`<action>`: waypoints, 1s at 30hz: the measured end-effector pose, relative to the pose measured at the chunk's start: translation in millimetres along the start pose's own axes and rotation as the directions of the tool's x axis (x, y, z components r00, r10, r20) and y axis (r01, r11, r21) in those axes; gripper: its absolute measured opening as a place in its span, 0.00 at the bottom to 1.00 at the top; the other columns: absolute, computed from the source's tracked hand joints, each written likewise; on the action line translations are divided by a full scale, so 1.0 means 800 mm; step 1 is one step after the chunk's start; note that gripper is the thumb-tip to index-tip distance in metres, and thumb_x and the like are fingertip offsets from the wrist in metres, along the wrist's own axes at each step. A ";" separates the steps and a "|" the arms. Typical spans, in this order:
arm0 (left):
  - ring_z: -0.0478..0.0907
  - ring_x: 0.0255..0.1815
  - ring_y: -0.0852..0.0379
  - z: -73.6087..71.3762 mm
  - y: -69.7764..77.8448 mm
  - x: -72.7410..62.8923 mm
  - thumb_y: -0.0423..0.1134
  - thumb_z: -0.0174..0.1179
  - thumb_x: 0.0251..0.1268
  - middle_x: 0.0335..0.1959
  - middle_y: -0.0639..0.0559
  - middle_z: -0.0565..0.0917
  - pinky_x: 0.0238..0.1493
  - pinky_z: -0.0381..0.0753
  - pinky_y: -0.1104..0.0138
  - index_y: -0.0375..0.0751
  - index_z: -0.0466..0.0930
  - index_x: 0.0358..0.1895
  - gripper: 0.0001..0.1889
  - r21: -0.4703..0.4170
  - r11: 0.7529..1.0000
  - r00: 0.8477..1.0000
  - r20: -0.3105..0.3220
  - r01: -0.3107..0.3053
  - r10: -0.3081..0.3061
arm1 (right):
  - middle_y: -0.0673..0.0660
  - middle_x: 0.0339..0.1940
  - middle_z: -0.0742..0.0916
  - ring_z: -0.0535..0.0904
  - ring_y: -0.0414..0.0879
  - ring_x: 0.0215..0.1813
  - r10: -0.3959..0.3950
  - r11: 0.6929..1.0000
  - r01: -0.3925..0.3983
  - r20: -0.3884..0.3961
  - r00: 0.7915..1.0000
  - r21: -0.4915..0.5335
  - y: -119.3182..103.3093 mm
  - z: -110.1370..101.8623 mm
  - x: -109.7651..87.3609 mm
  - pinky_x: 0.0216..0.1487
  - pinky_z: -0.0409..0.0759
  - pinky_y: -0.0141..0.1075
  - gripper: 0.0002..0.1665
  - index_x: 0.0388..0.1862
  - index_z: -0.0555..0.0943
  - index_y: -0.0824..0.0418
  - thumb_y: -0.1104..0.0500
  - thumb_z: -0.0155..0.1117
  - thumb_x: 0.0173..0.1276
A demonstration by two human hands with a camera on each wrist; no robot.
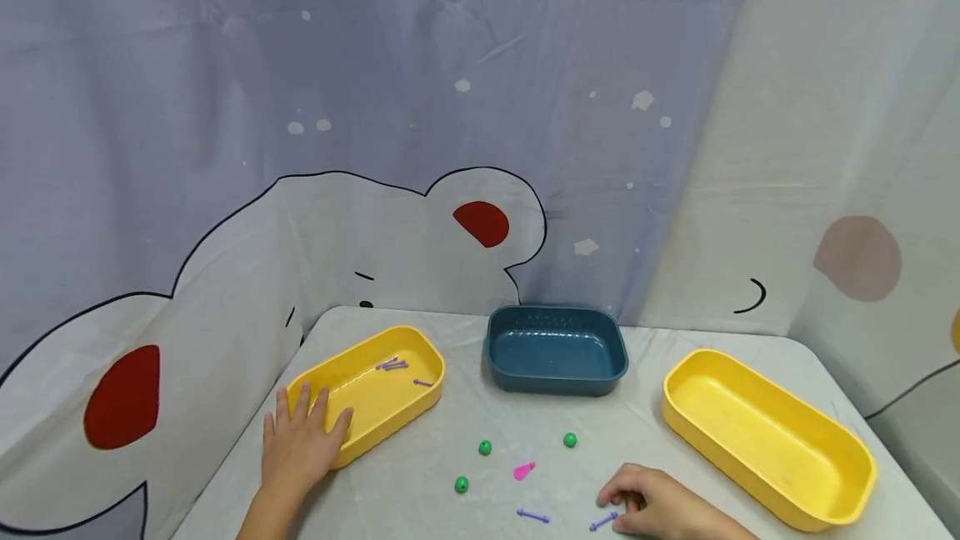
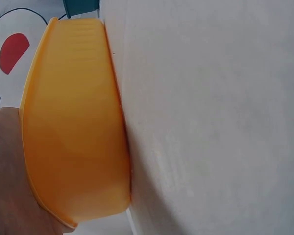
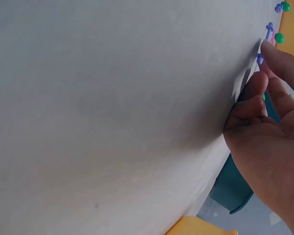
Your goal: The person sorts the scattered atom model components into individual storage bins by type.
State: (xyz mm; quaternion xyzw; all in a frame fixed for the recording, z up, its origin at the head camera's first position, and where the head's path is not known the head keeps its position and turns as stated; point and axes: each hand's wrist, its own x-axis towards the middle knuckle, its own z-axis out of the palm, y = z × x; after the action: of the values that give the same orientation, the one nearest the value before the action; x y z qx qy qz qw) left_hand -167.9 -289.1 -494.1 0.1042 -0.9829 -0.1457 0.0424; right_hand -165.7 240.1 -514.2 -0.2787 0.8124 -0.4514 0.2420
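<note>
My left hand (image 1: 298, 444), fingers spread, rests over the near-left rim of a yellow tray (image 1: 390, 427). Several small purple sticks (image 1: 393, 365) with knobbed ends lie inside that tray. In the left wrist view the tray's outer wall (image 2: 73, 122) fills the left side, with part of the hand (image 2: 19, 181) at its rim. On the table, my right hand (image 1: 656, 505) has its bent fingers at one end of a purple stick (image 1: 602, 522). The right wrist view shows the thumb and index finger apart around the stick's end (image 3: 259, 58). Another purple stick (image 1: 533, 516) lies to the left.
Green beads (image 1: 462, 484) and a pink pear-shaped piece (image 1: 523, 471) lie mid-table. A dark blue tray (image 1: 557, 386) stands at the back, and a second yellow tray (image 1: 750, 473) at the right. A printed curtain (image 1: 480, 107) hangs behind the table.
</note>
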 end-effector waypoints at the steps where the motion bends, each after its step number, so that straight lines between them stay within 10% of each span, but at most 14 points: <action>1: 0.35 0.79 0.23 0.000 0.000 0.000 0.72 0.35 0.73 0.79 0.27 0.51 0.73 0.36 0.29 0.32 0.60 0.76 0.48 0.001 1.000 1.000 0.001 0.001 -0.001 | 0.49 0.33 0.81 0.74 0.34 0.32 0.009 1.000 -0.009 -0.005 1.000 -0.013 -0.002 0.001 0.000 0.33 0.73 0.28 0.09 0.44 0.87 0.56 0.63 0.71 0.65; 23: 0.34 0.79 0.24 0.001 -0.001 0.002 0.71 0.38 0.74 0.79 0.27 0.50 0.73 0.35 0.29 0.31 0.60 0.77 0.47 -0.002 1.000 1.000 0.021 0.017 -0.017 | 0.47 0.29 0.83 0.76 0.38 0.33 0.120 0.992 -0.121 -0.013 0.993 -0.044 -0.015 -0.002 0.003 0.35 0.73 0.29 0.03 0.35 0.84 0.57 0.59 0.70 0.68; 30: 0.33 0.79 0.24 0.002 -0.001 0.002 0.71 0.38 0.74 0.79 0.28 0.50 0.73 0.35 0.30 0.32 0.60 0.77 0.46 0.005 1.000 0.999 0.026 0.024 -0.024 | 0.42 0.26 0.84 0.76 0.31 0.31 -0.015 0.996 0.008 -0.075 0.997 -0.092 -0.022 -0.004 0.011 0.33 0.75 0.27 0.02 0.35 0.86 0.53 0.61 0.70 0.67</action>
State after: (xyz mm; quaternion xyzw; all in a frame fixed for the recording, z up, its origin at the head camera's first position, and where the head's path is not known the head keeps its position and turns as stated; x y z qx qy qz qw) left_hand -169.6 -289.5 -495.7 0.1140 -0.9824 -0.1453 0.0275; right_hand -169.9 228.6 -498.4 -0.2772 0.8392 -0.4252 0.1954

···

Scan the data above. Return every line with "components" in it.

• Exercise solution:
`<action>`: waypoints, 1s at 30hz: the measured end-effector pose, relative to the pose measured at the chunk's start: translation in millimetres along the start pose's own axes and rotation as the directions of the tool's x axis (x, y, z components r00, r10, r20) and y axis (r01, r11, r21) in those axes; gripper: its absolute measured opening as a place in its span, 0.00 at the bottom to 1.00 at the top; the other columns: absolute, computed from the source's tracked hand joints, each written likewise; on the action line translations are divided by a full scale, so 1.0 means 800 mm; step 1 is one step after the chunk's start; note that gripper is the thumb-tip to index-tip distance in metres, and thumb_x and the like are fingertip offsets from the wrist in metres, along the wrist's own axes at each step. A ";" separates the steps and a "|" the arms. Typical spans, in this order:
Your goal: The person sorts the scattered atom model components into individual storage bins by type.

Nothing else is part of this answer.